Redford Township, School District No. 7 erected the first unit of the Calvin Coolidge Elementary School in 1925. Prior to the building's erection, classes for the neighborhood's grammar-school aged children were held at a "...little red district school" on Southfield Road, while its primary students attended classes that were held "...at a nearby cottage." (Detroit Board of Education, 1967).
The school's original unit boasted a capacity of 420 and housed nine rooms. Shortly after the building was constructed, it was absorbed into the Detroit Public Schools system when the area was annexed to the City of Detroit. Between 1926 and 1927, the City's school population increased by 22,000. The Grand Dale neighborhood, within which the school was built, was developed by the Frischkorn real estate company and platted in the early 1920s along the City's Plymouth Road commercial corridor. By the mid-1920s, new construction in the neighborhood boomed, necessitating the erection of the Coolidge school, as well as the Ford and Parker schools.
This rapid growth spurred the Detroit Board of Education to expand the Coolidge school in 1927-1928 with addition of a new 16-room wing. The cost of the addition was $187,960 with a design by architects Vernor, Wilhelm, and Molby. The new unit could accommodate 640 pupils, increasing the school's capacity to nearly 1,100.

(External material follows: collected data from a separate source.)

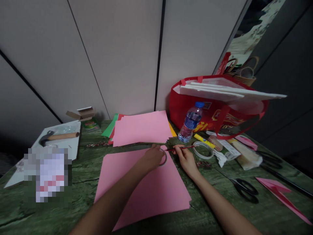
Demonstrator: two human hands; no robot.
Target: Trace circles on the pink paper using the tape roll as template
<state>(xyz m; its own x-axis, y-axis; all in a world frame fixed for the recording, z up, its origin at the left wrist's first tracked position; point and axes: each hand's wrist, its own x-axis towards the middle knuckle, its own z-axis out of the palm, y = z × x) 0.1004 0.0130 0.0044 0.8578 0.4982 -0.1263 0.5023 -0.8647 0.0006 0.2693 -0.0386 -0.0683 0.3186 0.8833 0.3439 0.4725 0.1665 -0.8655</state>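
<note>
Bare forearms point(110, 199) reach from six o'clock, where pink paper point(156, 192) lies. The left hand point(153, 157), fingers curled, holds a grey ring point(166, 159) over it; the right hand point(185, 158) pinches a red pencil point(190, 147). Towards two o'clock, yellow lettering point(201, 126) on the red bag point(179, 106) blurs past reading.

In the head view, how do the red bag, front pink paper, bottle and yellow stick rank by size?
1. Red bag and front pink paper: too close to rank; the paper lies nearer the camera.
2. Bottle
3. Yellow stick

There are two hands point(154, 157) point(187, 160), one pencil point(190, 147), one bottle point(191, 122).
</note>
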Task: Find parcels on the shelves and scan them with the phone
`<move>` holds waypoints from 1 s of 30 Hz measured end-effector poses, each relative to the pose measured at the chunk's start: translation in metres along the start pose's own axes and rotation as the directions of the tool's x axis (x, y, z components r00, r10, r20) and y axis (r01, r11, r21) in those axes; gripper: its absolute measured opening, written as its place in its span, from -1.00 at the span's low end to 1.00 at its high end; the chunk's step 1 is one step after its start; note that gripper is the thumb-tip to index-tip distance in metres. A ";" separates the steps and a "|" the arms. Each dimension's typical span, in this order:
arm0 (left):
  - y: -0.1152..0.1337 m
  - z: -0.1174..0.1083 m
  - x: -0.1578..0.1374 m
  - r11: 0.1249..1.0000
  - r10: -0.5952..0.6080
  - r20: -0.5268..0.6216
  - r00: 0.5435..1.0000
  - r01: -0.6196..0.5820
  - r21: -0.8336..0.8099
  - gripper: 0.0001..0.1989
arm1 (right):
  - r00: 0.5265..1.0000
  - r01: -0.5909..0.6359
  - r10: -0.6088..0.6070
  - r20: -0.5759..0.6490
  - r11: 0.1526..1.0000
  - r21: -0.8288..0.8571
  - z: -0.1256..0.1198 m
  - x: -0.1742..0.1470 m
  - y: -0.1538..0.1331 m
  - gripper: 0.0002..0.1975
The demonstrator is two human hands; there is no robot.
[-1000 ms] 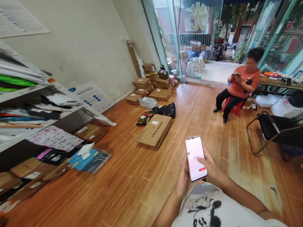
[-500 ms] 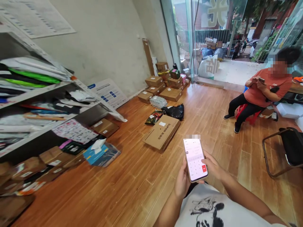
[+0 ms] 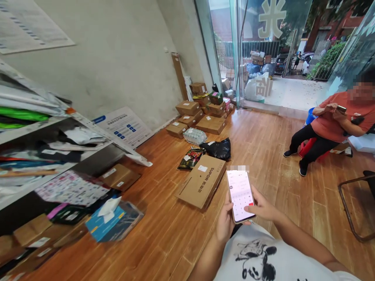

By 1934, the school reached an enrollment of 1,104 with classes organized according to a sixteen-section platoon in addition to four "regular" non-platoon classrooms, and an open window room. Two of the regular classrooms located held within a portable building within the site. By 1940, the school was overcrowded to the extent that the students were required to attend half-day sessions. The Detroit Board of Education therefore constructed a new four-room unit in 1941 at a cost of $114,000. The wing was erected as a result of a $1,122,316 City-wide building campaign.
Growth within the Grand Dale neighborhood continued apace, with enrollment at Coolidge reaching 1475 by 1947. In order to accommodate the still-overcrowded conditions, the open window and vocational programs were eliminated and a playroom was subdivided. Also, grades seven and eight were transferred to the nearby Tappan Intermediate School.
In 1949, Detroit residents approved a special millage which provided $50,000,000 to the Detroit Board of Education so that it might update and expand its facilities to ease overcrowded conditions which existed in the decade immediately following the close of World War II and to prepare for a projected enrollment increase of 40,000 students between 1955 and 1963. During this building campaign, which extended between 1949-1954, the Detroit Board of Education erected 119 new school buildings and additions to existing buildings.
A 1951 addition to the Coolidge school was erected during this building campaign. The wing, which was erected was erected at a cost of $266,843, allowed for the return of seventh and eighth grades. The new unit included an auditorium and classrooms and had a capacity of 280 pupils.
The Detroit Public School system, successor to the Detroit Board of Education, closed the school in 2009 and subsequently sold the property to the City of Detroit in 2015.